What the task asks:
For this exercise, repeat every line of the material exactly.

Dataset excerpt:
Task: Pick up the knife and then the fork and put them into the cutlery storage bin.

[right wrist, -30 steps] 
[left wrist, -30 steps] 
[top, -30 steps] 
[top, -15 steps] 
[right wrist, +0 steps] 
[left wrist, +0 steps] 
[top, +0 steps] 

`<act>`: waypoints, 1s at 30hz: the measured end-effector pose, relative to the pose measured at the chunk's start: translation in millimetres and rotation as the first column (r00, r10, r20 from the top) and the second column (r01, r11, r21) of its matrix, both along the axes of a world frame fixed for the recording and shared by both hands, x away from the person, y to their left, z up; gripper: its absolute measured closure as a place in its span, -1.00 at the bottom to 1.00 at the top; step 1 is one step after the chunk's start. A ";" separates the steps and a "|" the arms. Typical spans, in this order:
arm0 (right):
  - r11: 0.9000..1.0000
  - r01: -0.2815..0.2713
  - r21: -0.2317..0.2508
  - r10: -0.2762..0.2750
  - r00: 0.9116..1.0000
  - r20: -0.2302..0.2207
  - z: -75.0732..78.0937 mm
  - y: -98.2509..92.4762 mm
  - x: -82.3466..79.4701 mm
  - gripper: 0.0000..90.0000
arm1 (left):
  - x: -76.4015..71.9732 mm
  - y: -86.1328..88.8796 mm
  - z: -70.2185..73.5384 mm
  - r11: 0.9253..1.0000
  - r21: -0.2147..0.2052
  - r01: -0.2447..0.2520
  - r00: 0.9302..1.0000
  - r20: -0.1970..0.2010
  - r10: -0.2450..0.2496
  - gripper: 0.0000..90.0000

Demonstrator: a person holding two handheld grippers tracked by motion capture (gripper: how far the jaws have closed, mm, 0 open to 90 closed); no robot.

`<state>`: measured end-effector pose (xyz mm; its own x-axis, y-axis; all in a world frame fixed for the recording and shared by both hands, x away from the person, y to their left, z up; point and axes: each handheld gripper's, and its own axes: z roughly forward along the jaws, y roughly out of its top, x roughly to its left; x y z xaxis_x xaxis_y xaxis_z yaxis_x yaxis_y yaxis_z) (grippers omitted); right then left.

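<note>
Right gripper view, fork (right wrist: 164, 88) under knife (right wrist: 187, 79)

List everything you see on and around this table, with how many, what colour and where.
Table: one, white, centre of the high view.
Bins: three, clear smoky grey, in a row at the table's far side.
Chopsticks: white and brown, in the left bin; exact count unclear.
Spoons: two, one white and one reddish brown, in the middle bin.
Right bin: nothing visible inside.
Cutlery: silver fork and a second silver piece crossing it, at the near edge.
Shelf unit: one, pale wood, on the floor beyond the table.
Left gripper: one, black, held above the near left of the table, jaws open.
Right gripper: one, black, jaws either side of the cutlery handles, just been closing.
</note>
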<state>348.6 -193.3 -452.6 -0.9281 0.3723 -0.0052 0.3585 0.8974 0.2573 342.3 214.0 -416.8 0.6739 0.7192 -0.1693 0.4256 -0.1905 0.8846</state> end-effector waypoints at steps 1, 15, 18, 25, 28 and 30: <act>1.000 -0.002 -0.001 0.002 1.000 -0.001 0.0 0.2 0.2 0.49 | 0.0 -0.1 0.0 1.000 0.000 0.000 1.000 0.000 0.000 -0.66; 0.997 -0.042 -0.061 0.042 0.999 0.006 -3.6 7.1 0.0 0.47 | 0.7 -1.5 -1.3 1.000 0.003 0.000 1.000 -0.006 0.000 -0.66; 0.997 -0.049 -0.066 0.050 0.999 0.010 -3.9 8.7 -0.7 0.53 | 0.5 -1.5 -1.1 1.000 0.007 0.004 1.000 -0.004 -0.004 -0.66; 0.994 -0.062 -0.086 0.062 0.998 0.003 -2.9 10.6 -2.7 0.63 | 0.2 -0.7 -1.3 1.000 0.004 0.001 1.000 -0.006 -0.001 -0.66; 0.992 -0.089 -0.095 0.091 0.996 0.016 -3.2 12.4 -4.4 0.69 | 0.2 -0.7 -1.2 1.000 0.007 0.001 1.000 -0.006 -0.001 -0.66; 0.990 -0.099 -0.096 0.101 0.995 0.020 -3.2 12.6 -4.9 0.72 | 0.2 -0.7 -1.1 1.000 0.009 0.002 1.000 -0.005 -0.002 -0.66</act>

Your solution:
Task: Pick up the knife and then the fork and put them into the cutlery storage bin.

[right wrist, -30 steps] 
[left wrist, -30 steps] 
[top, -30 steps] 
[top, -15 steps] 
[right wrist, +0 steps] 
[left wrist, +0 steps] 
[top, +0 steps] 

`<act>`: waypoints, 1s at 30hz: the measured end-effector pose, relative to the pose measured at the chunk's start: translation in millimetres and rotation as the first column (r00, r10, r20 from the top) and the second column (r01, r11, r21) of its matrix, both along the axes of a world frame fixed for the recording and shared by both hands, x away from the person, y to their left, z up; gripper: its absolute measured closure as a place in its span, -1.00 at the bottom to 1.00 at the top; step 1 is one step after the chunk's start. A ";" separates the steps and a "|" the arms. Typical spans, in this order:
arm0 (right):
  - r11: 0.9000..1.0000
  - r01: -0.2815..0.2713
  - r21: -0.2317..0.2508
  - r10: -0.2762..0.2750
  - r00: 0.9116..1.0000
  - r20: -0.2302..0.2207
  - z: -75.0732..78.0937 mm
  - y: -98.2509..92.4762 mm
  - x: -82.3466..79.4701 mm
  - gripper: 0.0000..90.0000
arm1 (left):
  - x: -76.4015..71.9732 mm
  - y: -86.1328..88.8796 mm
  - z: -70.2185..73.5384 mm
  - r11: 0.9253..1.0000
  - r21: -0.2147..0.2052
  - r01: -0.2447..0.2520
  - r00: 0.9302..1.0000
  - r20: -0.1970..0.2010
  - r10: -0.2450..0.2496
  - gripper: 0.0000..90.0000

Demonstrator: a person holding two handheld grippers tracked by motion capture (gripper: how far the jaws have closed, mm, 0 open to 90 closed); no robot.

`<state>`: measured end-effector pose (xyz mm; its own x-axis, y-axis; all in a world frame fixed for the recording and shared by both hands, x away from the person, y to their left, z up; point and axes: each handheld gripper's, and its own axes: z roughly forward along the jaws, y roughly out of its top, x roughly to its left; x y z xaxis_x xaxis_y xaxis_z yaxis_x yaxis_y yaxis_z) (grippers omitted); right then left.

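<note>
Right gripper view, fork (right wrist: 164, 88) under knife (right wrist: 187, 79)

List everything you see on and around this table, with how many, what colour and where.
Table: one, white, centre of the high view.
Bins: three, clear smoky grey, in a row at the table's far side.
Chopsticks: white and brown, in the left bin; exact count unclear.
Spoons: two, one white and one reddish brown, in the middle bin.
Right bin: nothing visible inside.
Cutlery: silver fork and a second silver piece crossing it, at the near edge.
Shelf unit: one, pale wood, on the floor beyond the table.
Left gripper: one, black, held above the near left of the table, jaws open.
Right gripper: one, black, jaws either side of the cutlery handles, just been closing.
</note>
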<state>348.6 -193.3 -452.6 -0.9281 0.3723 -0.0052 0.3585 0.8974 0.2573 342.3 214.0 -416.8 0.6739 0.7192 -0.1693 0.4256 -0.1905 0.8846</state> end-effector waypoints at steps 1, 15, 18, 25, 28 and 30: <act>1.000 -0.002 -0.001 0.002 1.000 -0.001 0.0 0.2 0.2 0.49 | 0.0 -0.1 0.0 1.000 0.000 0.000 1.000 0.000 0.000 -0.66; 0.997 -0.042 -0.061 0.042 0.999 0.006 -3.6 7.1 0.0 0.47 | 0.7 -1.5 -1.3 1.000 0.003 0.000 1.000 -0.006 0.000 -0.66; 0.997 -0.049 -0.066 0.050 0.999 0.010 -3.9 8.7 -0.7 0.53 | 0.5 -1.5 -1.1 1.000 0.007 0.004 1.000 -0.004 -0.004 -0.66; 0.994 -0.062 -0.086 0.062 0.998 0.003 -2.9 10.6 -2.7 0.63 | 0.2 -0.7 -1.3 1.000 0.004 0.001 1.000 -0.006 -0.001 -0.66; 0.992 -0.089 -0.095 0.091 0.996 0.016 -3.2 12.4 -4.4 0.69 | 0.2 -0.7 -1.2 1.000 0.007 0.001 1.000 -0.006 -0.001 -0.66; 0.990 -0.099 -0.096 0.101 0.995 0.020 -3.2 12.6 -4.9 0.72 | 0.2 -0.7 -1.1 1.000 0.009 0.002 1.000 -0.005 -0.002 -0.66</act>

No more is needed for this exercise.